▸ **The task**
Write out, unaltered, each line from the top of the records below down to the line where "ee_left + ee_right" appears, that line included.

▸ **Material to process**
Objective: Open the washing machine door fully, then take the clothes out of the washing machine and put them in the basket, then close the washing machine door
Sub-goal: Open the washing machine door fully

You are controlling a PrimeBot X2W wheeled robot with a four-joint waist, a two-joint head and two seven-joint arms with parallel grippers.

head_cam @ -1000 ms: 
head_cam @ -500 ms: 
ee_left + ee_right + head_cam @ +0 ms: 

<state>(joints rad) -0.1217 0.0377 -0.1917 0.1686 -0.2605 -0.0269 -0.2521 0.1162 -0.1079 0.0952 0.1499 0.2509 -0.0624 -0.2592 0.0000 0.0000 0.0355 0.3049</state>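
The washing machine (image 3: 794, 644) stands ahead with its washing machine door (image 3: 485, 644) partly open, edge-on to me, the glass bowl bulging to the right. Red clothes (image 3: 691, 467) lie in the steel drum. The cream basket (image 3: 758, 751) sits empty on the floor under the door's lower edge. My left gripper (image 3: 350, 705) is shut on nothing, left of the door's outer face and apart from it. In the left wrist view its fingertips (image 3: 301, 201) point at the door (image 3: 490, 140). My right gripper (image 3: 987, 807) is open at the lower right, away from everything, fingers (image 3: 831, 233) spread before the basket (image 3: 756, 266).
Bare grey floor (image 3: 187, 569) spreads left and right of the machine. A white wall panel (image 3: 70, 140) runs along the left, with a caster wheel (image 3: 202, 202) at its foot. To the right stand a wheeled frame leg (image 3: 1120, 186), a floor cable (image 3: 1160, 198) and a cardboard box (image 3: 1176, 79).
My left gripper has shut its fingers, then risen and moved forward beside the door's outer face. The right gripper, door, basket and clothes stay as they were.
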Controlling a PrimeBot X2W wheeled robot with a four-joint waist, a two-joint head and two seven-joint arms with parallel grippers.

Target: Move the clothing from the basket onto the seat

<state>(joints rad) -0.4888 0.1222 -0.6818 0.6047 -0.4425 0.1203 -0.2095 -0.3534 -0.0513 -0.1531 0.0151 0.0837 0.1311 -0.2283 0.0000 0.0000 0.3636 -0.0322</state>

▸ **Reply to the task**
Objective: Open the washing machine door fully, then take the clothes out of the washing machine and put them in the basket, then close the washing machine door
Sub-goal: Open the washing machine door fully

You are controlling a PrimeBot X2W wheeled robot with a four-joint waist, a two-joint head and two seven-joint arms with parallel grippers.

head_cam @ -1000 ms: 
head_cam @ -500 ms: 
ee_left + ee_right + head_cam @ +0 ms: 

This exercise has now been finished.